Après plus de 14 ans d’absence, le maître Isao Takahata, co-fondateur avec Miyazaki des Studios Ghibli, sort de son ombre pour nous délivrer l’œuvre d’une vie, celle de la Princesse Kaguya, vacillant entre ode à la nature et scepticisme de l’humanité. En effet, il adapte l’un des plus vieux contes, abordant des thèmes universels comme la famille, la religion, et l’amour dévoué. Une véritable merveille visuelle, reprenant l’esthétisme raffiné de la calligraphie japonaise du Xème siècle, cachant un discours moralisateur plus sombre et spirituel.
L’intrigue démarre par la naissance de cette petite fille, sortie magiquement d’un bambou, traitée comme une princesse par ce modeste vieux couple de paysan. Attachants et aux traits de caractère volontairement grossiers, les personnages nous amusent au début par leur naturel. Au fur et à mesure la petite fille croit à une vitesse miraculeuse, et expérimente les joies de l’enfance au milieu d’une nature intacte qui devient plus fleurie et plus fertile autour d’elle. Ainsi, on lui attribue le titre de princesse, pour ses dons hors du commun. Mais le vieux paysan, devient ambitieux et prétentieux, prétendant vouloir le meilleur pour sa fille. Il l’éloigne de la campagne pour la parer comme une véritable princesse.
La suite de l’histoire devient plus rude et amère. Les traits deviennent violents pour dessiner ces décors urbains. La nouvelle vie de la jeune fille perd alors toute la joie et l’innocence du début. Désormais, elle est réduite à se plier aux codes de conduite et le diktat vestimentaire d’une princesse digne de ce nom, se privant de liberté, de rire ou de courir…
Dans cette nouvelle vie dictée par l’honneur et le devoir, on la promet au mariage d’un grand prince, comme clé de son bonheur. C’est pour l’honneur et la fierté de son père, qu’elle se plie à cette promesse de mariage. Les prétendants se bousculent, mais leurs intentions sont peu honorables entre la recherche de la beauté, la soif de pouvoir et la cupidité. Les hommes sont mauvais à coté de cette princesse (pas si humaine) maline, qui leur demande des choses impossibles en échange de sa main. S’ensuit un discours plus progressiste sur l’impossibilité de se marier sans amour véritable et partagé.
Cette seconde partie du conte est beaucoup plus pessimiste, nous livrant une magnifique scène emprunte de violence, où la jeune fille s’enfuit vers la Lune brillante, délivrée des apparats et diktats de princesse humaine. Comme pour clôturer son expérience sur terre, la jeune fille retourne à son village d’origine, retrouvant son amour d’enfance et la nature apaisante.
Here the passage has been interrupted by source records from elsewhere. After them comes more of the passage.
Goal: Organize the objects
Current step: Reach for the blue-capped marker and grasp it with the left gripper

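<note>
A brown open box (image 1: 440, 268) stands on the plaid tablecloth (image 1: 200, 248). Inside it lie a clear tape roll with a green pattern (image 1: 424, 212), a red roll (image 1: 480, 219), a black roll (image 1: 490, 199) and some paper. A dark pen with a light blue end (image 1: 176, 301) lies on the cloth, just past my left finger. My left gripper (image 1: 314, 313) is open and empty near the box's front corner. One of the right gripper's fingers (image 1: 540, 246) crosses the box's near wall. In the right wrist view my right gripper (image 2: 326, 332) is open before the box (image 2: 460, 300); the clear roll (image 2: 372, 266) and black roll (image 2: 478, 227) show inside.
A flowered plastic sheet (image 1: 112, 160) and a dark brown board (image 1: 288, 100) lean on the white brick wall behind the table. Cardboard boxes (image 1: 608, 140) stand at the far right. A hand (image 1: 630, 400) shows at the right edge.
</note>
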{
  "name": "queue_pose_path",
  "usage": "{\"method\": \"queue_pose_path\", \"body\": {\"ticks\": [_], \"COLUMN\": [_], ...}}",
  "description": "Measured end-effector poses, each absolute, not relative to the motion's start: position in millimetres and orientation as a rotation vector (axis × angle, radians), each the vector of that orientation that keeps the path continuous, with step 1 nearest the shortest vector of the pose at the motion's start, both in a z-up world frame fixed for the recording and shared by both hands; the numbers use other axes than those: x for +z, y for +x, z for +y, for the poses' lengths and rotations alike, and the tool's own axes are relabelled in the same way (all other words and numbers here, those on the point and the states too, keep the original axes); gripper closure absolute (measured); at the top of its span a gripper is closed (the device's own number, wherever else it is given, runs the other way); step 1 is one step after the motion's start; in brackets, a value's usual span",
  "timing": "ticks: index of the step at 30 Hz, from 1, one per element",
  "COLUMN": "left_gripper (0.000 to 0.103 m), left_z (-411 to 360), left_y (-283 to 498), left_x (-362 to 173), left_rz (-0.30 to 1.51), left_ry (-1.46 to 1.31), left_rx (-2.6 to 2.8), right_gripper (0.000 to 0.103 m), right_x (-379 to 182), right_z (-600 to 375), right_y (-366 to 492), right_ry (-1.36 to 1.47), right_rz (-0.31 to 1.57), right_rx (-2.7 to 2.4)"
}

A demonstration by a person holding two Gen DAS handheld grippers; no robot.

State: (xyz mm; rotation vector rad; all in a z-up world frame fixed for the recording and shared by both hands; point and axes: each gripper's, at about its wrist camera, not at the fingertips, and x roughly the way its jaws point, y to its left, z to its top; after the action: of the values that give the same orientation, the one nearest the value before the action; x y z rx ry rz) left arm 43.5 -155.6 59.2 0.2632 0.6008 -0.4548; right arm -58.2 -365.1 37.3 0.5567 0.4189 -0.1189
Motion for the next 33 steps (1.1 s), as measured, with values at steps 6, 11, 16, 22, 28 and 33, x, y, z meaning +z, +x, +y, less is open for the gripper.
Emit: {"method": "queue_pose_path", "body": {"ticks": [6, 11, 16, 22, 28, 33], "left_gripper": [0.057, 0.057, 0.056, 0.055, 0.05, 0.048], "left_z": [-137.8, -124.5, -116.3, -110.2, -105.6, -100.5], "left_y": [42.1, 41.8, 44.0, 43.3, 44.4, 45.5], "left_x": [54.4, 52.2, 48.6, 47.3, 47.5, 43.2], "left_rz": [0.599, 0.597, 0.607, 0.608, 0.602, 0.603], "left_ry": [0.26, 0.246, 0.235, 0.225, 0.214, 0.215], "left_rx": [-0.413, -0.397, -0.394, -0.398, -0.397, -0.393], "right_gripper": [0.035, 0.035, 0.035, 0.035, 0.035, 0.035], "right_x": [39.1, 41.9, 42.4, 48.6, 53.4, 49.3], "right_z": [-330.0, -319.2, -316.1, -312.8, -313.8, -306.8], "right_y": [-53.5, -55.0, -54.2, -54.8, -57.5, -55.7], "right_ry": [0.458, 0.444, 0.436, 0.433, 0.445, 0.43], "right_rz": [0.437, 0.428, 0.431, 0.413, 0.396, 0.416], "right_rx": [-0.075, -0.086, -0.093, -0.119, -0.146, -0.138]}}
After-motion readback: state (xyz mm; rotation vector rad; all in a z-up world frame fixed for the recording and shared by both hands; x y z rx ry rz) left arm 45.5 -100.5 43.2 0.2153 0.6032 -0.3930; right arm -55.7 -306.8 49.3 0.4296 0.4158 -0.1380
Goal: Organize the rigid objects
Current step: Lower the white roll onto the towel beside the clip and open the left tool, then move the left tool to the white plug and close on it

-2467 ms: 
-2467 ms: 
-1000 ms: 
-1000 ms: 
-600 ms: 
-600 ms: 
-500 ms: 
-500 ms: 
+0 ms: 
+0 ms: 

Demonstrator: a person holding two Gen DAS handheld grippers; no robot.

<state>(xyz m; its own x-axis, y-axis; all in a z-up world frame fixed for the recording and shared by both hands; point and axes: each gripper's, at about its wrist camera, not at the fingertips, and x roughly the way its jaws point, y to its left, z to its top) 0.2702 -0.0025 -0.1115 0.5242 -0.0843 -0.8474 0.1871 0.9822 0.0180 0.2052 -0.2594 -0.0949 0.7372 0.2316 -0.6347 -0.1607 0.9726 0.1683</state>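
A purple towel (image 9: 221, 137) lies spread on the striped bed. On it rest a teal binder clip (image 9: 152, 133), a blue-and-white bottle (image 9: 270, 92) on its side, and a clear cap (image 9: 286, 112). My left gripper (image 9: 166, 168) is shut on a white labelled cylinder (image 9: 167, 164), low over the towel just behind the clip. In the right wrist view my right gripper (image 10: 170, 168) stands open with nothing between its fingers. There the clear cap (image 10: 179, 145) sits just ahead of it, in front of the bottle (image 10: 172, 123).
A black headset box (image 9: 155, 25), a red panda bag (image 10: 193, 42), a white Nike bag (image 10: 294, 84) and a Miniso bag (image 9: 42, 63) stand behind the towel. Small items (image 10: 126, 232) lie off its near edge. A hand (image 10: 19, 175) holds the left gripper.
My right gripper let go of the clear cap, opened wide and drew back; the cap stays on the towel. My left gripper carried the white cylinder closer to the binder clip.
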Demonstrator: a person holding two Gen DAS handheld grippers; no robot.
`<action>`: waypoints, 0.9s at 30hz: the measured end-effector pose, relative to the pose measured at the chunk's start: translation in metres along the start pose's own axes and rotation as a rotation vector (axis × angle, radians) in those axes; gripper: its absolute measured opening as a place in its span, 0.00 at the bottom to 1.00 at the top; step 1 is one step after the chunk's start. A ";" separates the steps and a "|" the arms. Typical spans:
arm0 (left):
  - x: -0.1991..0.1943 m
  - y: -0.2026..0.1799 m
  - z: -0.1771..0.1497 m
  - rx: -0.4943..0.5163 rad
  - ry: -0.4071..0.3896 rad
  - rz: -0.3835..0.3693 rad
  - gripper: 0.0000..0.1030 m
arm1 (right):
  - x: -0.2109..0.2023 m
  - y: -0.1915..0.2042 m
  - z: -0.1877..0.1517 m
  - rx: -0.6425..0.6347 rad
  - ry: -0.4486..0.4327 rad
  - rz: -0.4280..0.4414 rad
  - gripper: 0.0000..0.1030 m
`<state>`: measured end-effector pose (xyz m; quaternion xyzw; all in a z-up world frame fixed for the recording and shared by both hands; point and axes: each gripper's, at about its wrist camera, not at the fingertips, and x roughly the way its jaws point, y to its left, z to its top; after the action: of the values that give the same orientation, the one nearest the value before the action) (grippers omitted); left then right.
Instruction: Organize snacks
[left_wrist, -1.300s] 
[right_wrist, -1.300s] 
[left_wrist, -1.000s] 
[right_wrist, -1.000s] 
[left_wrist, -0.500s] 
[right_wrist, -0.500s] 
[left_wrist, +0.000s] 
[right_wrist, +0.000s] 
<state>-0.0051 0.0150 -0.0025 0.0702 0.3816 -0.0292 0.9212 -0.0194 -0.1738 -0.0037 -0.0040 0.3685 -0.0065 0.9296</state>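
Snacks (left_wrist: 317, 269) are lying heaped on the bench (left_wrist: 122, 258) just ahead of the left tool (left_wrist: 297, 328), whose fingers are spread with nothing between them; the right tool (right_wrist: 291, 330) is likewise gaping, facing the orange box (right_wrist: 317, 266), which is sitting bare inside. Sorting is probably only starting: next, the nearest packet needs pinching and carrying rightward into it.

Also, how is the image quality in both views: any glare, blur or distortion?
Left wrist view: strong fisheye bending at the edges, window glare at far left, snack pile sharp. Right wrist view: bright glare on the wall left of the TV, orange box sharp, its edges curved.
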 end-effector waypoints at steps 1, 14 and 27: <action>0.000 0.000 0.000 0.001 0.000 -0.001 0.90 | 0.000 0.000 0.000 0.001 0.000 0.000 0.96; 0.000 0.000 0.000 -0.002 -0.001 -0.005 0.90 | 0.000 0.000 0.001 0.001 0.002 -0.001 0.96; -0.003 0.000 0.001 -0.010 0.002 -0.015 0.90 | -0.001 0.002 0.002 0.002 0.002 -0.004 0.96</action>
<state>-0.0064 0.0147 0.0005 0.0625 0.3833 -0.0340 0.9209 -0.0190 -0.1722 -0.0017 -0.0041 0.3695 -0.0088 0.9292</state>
La fin prend une tournure surnaturelle et mystique avec l’arrivée inattendue des habitants de la Lune sur Terre, venue récupérer leur princesse. La fin heureuse n’en ai pas réellement une. Cette scène d’adieux entre la princesse et ses parents adoptifs est très émouvante, mais sonne désespérément comme la conclusion que la vie sur Terre est trop triste à supporter. Le Conte de la princesse Kaguya doit être perçu comme le processus d’une année bercée par les saisons (printemps à hiver), de l’évolution du personnage de la naissance à la mort.
Rien à redire sur les dessins, dont les ébauches de coups de crayons sont lisses et voluptueux, prouvant le côté perfectionniste de Takahata. Les costumes et détails caricaturaux des visages témoignent d’un grand réalisme, plus particulièrement les décors naturels : de cette forêt de bambous phosphorescents, à la perfection de cette lune pleine…
D’une rare beauté, simple et épurée, Le Conte de la princesse Kaguya souffre en contraste d’une longueur pesante et d’un côté très portée sur la religion et l’importance de l’honneur. Le discours moraliste et écologiste de la fin, parfois lourd de sérieux, dénote avec le début lumineux et candide. Comme les traits noirs et durs contrastent avec la légèreté des tons pastel qui dessinent l’apparence de la petite fille. A 78 ans, Isao Takahata signe sûrement son dernier projet qui aura germé pendant 50 ans, aboutissant à ce mélange d’accomplissement testamentaire et de constat désabusé.